Shasumming files in ruby
Computing SHA-* hashes of files in ruby is in principle very easy.
You can either use the OpenSSL
module or the digest
one and the sytax is almost interchangeable. I am using the digest
module just because it seems to be slightly faster (I timed it and on my machine it takes few milliseconds less).
My first code was
require 'digest'
filename = '/path/to/the/file'
Digest::SHA1.hexdigest(File.read(filename))

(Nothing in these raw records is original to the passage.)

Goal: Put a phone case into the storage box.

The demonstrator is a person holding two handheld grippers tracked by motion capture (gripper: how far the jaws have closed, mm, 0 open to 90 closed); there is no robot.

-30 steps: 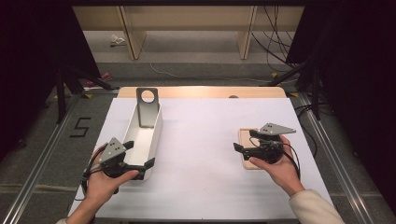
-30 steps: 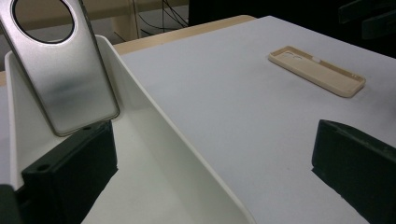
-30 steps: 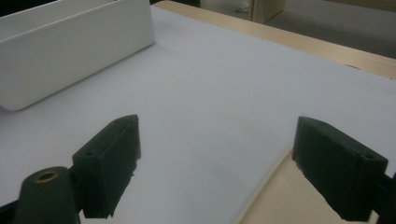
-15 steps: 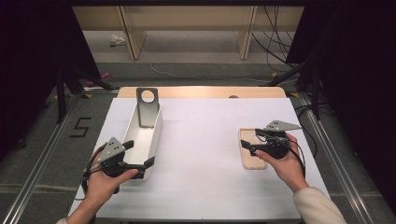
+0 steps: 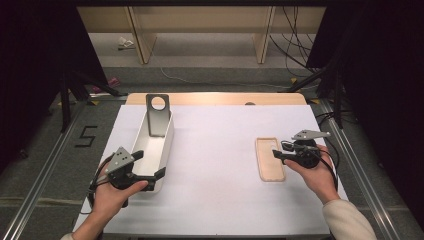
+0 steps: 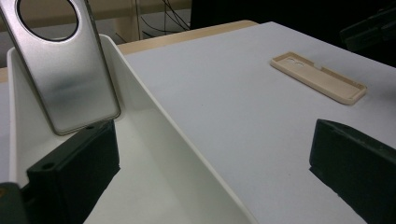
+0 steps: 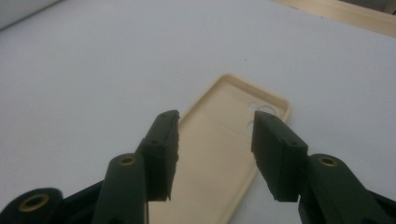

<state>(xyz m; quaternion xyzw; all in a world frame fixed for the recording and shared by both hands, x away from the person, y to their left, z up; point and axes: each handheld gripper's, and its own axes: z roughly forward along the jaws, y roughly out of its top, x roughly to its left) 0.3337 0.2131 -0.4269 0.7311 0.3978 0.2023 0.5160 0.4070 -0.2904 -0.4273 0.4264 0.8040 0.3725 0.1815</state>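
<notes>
On the white table cover (image 5: pixel 220 150), the person's right hand (image 5: pixel 316 175) comes in from the lower right of the high view, forearm in a pale sleeve angled up and inward, holding the right gripper (image 5: pixel 278 154) roughly level with its jaws pointing left toward a beige phone case (image 5: pixel 270 159). The case lies flat and open side up, lengthwise away from the person, at the right of the cover. In the right gripper view the jaws (image 7: pixel 212 154) hang just above the case's near half, about half open, and have just been closing; nothing is pinched between them and the pads do not press on the case, whose camera cut-outs show beyond the right jaw. The left hand (image 5: pixel 112 192) enters from the lower left, wrist bent, with the left gripper (image 5: pixel 148 165) resting at the near end of a long white tray (image 5: pixel 167 145). Its jaws stand wide: in the left gripper view one jaw sits inside the tray and the other outside on the cover, straddling the tray's side wall without clamping it. A silver phone case (image 6: pixel 65 70) with a large round camera hole leans upright against the tray's far end, well apart from the beige one.
</notes>
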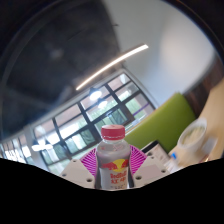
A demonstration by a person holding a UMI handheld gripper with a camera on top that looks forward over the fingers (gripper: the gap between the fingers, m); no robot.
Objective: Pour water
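A clear plastic bottle [113, 160] with a pink cap [113, 131] and a pink label was held upright between the gripper [113, 168] fingers, whose magenta pads [89, 162] were pressed against its sides. The bottle was raised, so that the ceiling, a strip light [112, 66] and a row of windows [85, 125] were seen above and behind it. A green panel [165, 122] was seen to one side of the bottle, and beyond that a pale rounded object [193, 138], possibly a cup, though this could not be confirmed. The cap appeared to be still on. The bottle was judged grasped and lifted; tilting and pouring remained undone.
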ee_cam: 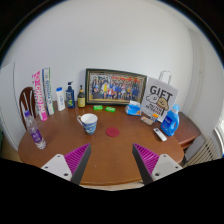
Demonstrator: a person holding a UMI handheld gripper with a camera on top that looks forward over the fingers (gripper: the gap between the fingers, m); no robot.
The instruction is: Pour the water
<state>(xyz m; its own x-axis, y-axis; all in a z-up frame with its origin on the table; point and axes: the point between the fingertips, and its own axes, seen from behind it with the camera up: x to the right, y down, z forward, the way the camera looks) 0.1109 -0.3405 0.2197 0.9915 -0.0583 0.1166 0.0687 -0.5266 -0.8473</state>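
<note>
While my fingers (110,160) hang wide apart and empty over the round bench (120,150), the mug (88,122) stands well ahead; the bottle (37,135) at its edge could topple.

There is a single view, from a wide-angle camera riding on the gripper (110,160) and looking forward along its two fingers, whose pink pads (72,157) rise at the bottom with the jaws standing apart. The camera sits above the near edge of the round wooden desk (110,148) and looks slightly downward across it toward the wall behind. It stands far enough back for the whole desk top to fit in, from the near rim to the framed picture (115,85) leaning at the back. The lens bends the scene, so the desk edge curves and upright things at the sides lean inward
</note>
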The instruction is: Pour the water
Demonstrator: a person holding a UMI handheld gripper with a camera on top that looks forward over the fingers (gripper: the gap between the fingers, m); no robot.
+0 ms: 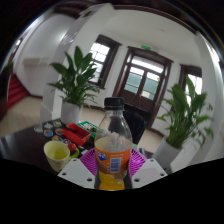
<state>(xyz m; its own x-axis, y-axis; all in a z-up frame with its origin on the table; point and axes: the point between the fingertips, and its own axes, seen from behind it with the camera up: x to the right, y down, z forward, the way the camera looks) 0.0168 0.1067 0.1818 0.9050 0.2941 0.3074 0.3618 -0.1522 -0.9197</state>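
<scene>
Currently the gripper [112,170] holds the bottle [114,148] of orange liquid upright, both pink pads [90,160] pressed against its lower body; its dark cap appears fitted. Just beside it stands the yellow cup [57,153]. Bring the neck over the cup's rim, then tilt slowly, keeping your clamp firm

We cannot read the label on the bottle [113,152] between the gripper [112,172] fingers; its base is cut off below them. The bottle hides most of both pink pads [90,160], so we cannot confirm contact. Left of the fingers, the small items [68,130] beyond the yellow cup [57,153] are too small to identify. The table [25,150] surface is too dark to make out.
</scene>
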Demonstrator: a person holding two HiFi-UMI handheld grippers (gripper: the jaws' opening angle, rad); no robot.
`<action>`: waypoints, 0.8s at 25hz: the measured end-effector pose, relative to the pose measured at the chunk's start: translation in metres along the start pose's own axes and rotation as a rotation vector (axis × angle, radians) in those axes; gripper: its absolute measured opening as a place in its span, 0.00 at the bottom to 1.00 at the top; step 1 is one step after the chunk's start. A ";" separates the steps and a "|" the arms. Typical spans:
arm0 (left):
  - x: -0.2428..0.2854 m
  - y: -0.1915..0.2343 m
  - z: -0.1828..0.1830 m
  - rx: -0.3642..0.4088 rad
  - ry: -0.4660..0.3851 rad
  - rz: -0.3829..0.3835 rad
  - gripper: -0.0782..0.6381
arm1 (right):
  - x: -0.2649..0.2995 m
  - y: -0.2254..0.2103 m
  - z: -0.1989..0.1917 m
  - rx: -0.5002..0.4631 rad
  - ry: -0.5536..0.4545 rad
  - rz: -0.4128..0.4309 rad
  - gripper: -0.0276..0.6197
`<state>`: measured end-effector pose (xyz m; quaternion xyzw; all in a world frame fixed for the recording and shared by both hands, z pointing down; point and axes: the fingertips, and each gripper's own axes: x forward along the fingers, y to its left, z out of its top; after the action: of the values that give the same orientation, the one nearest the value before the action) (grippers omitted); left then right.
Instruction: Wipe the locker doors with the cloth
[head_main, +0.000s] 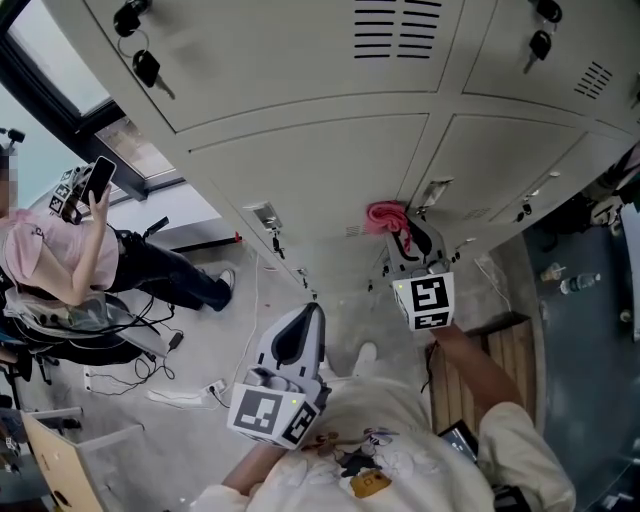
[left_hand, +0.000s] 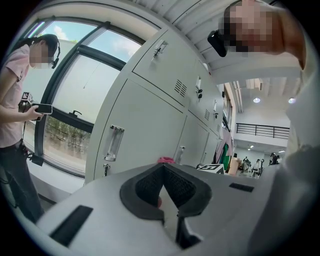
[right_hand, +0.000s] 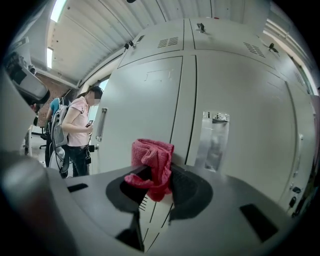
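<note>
One pink cloth (right_hand: 152, 161) clamped in right gripper (right_hand: 156, 176) jaws, two locker doors (right_hand: 145, 100) directly ahead, left gripper (left_hand: 163, 171) jaws closed, empty

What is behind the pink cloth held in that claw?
Grey locker doors and, to the right, a shiny metal handle. The patch of door straight behind the cloth is covered.

A tall dark-framed window (left_hand: 75, 92) lets in daylight — below it a pale floor (head_main: 215, 345) strewn with cables (head_main: 130, 383); strip lights (right_hand: 50, 56) overhead.
</note>
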<state>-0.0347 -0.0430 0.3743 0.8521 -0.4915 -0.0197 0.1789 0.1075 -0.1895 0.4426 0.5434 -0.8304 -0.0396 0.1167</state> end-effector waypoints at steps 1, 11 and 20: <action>0.000 0.000 -0.001 -0.002 0.001 0.000 0.12 | -0.001 -0.003 -0.002 0.004 0.004 -0.007 0.21; -0.006 0.001 -0.007 -0.025 0.001 0.023 0.12 | -0.008 0.012 -0.005 0.008 -0.006 0.025 0.20; -0.022 0.015 -0.006 -0.034 -0.016 0.092 0.12 | 0.008 0.096 -0.010 -0.046 -0.026 0.221 0.20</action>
<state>-0.0576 -0.0296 0.3815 0.8252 -0.5312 -0.0267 0.1901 0.0212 -0.1569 0.4719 0.4451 -0.8856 -0.0525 0.1217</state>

Then I made the hashes for a folder containing files of different sizes. For some reasones I checked them with shasum
and with my great surprise I’ve discovered that some hashes (namely the ones related to files bigger than few hundred megabytes) were wrong! Remarkably, the same happened with different SHA functions, and using openssl
.
I don’t really know why the problem happened, but apparently the solution is fairly easy. I am now using a variation of the script proposed in the previous link that seems to run pretty smoothly and got rid of the error:
require 'digest/sha1'
filename = '/path/to/the/file'
buf = ''
d = Digest::SHA1.new
f = File.open(filename)
while not f.eof
# reads the file in chunks of 65536 bytes
f.read(65536, buf)
d.update(buf)
end
d.hexdigest
I am using this long code just because it requires some milliseconds less than Digest::SHA1.file(filename).hexdigest
to run (and this last is slightly faster than the openssl
equivalent).
I hope it could be of help if you happen to have the same problem.